# [WSSA16] Predicting Winning Odds of La Liga Matches

GROUPS:

## Abstract

La Liga is underway. Millions of fans are looking forward to their favorite teams and players. As every year, 20 clubs will struggle to win one of the most prestigious titles in Europe, and with the start of the league, many gamblers will also try to prove themselves worthy by betting on the matches. This project aims at developing a program which can give betting predictions on the upcoming matches of the league. It is implemented using machine learning techniques and the broad tool-set that is provided by Mathematica. The full source code of this project can be downloaded from here. To accomplish our goal we collected data to feed the algorithms of the machine learning functions Predict and Classify. We crawled data of the last 6 seasons (all matches in between 2010 and 2016) of Spanish League from a sports statistics website using Scrapy [1]. The data includes more than 2200 matches along with numerous relevant statistics. After that the data passed through multiple stages of refinement. Since for a single match there are numerous odds on different events (e.g. total goals, outcome, odds for goalscorers etc) we decided to keep it simple and chose to predict the outcome - one the most common events. We computed and added to the data several specific features, such as ratings, head to head statistics, that mostly affect the rightness of corresponding event. After adjusting the data we used built in Mathematica functions Predict and Classify to predict the events. These functions are used to give suggestions on the outcome of the match. We then tested our predictions on the actual odds of our matches. The odds were crawled from another website which contained all of the winning odds of Spanish League matches played in between 2010 to 2016. This data allowed us to simulate betting and try to estimate the profitability of our program. Finally, based on our calculations we suggest betting strategies that satisfy the most optimal risk-profit relationship.
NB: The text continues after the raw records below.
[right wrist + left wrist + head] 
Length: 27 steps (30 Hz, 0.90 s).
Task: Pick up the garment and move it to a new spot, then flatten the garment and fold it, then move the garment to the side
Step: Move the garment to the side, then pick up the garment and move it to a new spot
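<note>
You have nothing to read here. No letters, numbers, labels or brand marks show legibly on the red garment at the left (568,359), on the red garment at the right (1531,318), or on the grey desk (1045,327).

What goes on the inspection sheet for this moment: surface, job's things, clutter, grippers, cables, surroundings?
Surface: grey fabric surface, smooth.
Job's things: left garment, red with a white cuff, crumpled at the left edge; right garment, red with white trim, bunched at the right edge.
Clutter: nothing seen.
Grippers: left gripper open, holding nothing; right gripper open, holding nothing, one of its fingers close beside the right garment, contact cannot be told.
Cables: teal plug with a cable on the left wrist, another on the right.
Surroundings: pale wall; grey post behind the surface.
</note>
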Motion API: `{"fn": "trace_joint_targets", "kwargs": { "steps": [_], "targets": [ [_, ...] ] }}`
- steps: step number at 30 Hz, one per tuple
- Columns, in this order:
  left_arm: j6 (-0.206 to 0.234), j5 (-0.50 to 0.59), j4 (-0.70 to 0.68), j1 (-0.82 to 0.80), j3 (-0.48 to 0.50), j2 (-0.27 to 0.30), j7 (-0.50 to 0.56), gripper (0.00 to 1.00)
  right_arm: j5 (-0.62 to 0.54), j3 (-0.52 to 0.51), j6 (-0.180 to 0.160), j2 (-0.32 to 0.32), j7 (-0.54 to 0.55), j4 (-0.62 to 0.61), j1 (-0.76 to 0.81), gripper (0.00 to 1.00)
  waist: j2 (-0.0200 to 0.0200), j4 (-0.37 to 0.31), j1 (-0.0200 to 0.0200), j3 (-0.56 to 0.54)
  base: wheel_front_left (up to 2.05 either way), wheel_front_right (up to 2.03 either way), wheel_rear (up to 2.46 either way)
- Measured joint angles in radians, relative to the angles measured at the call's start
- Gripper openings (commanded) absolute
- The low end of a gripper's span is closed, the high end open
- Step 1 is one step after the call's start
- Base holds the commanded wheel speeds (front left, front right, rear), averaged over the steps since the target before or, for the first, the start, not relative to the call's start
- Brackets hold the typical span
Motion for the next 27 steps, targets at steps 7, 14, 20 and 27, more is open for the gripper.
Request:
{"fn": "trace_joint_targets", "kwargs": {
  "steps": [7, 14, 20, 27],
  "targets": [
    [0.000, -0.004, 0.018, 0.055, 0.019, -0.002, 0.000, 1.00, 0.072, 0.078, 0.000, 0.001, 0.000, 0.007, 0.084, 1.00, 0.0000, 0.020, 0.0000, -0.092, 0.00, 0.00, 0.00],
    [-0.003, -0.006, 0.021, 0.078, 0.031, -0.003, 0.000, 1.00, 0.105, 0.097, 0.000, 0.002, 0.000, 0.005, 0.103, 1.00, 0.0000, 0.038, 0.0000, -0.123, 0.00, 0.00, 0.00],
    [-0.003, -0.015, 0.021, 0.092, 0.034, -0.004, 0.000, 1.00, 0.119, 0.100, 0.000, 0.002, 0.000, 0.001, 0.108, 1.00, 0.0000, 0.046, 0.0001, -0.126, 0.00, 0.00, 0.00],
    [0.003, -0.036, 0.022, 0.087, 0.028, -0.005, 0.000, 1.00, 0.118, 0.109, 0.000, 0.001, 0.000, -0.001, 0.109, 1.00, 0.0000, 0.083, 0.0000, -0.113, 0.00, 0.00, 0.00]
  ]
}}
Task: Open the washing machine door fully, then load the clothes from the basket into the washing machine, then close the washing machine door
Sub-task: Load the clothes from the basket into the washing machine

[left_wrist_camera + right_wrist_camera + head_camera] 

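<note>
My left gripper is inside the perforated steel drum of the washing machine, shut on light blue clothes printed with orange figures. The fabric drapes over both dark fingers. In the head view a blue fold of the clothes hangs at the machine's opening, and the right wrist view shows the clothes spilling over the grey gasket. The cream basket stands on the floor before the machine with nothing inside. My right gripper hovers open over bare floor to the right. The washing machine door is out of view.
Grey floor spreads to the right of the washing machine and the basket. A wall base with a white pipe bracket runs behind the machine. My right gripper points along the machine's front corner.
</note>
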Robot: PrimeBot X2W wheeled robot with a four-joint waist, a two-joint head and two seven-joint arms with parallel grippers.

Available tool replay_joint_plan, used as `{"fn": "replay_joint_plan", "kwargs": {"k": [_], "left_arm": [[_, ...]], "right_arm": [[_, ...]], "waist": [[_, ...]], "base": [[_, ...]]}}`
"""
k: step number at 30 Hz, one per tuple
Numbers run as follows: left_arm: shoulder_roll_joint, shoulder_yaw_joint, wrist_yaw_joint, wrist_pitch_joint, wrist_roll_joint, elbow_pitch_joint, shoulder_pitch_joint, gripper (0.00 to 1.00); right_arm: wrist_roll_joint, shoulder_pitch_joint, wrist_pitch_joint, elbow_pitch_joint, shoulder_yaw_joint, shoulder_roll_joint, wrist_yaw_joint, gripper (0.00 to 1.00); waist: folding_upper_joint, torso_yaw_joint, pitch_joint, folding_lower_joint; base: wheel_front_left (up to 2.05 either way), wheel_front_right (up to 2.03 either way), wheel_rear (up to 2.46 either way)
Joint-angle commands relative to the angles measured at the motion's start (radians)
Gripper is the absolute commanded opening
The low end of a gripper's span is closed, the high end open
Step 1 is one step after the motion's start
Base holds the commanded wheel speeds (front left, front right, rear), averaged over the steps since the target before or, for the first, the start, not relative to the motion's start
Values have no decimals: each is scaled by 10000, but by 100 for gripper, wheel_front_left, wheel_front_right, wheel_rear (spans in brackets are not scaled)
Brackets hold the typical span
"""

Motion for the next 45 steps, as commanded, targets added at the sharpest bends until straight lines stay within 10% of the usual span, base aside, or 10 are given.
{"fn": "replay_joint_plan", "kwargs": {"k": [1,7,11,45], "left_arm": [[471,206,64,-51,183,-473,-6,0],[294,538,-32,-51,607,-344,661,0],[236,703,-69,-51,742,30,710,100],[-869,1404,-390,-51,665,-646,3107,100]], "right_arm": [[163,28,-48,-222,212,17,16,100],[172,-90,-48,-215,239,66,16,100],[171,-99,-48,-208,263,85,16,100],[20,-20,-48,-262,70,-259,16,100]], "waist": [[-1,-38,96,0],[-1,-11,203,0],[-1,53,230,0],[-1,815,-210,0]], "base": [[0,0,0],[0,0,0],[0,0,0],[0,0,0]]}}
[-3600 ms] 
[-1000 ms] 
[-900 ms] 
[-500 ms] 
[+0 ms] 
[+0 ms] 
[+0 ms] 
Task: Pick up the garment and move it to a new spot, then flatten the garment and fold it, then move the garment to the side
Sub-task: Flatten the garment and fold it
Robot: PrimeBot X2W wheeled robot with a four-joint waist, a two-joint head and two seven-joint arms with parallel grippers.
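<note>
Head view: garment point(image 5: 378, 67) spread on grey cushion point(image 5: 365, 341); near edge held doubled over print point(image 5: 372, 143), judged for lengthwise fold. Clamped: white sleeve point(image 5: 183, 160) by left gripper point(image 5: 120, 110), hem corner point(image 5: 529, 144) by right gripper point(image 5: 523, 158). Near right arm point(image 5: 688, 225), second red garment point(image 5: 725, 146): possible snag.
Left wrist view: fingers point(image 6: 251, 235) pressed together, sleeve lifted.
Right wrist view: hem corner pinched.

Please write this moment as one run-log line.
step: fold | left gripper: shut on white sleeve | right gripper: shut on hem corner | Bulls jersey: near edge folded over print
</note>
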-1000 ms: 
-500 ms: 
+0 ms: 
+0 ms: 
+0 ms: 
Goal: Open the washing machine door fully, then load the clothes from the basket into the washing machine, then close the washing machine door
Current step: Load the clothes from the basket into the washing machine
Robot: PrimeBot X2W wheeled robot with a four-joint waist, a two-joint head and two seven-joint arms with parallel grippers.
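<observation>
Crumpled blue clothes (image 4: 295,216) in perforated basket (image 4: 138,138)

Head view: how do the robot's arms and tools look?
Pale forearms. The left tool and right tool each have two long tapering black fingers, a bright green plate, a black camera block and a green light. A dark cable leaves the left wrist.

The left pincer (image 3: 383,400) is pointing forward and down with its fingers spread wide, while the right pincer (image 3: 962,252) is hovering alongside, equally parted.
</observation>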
## Data Transformation And Filtering

### Data Transformation

To start with, we imported our csv formatted match data and the ratings into Mathematica. Below is shown a sample of the match data csv file.

match_date,team_1,team_2,team_win,coef_1,coef_x,coef_2,coef_win,score 15-05-2016,Betis,Getafe,Betis,3.49,3.73,2.06,3.49,2:1 15-05-2016,Gijon,Villarreal,Gijon,1.50,4.64,6.31,1.50,2:0 15-05-2016,Rayo Vallecano,Levante,Rayo Vallecano,1.36,5.77,7.60,1.36,3:1 15-05-2016,Espanyol,Eibar,Espanyol,2.05,3.68,3.75,2.05,4:2 15-05-2016,Malaga,Las Palmas,Malaga,1.69,3.94,5.17,1.69,4:1

Then we used the function SemanticImport, which returns a Mathematica dataset. From the match data we imported 8 columns which are team_1, team_2, date, score etc. Then we did data cleaning to make it easier to work later.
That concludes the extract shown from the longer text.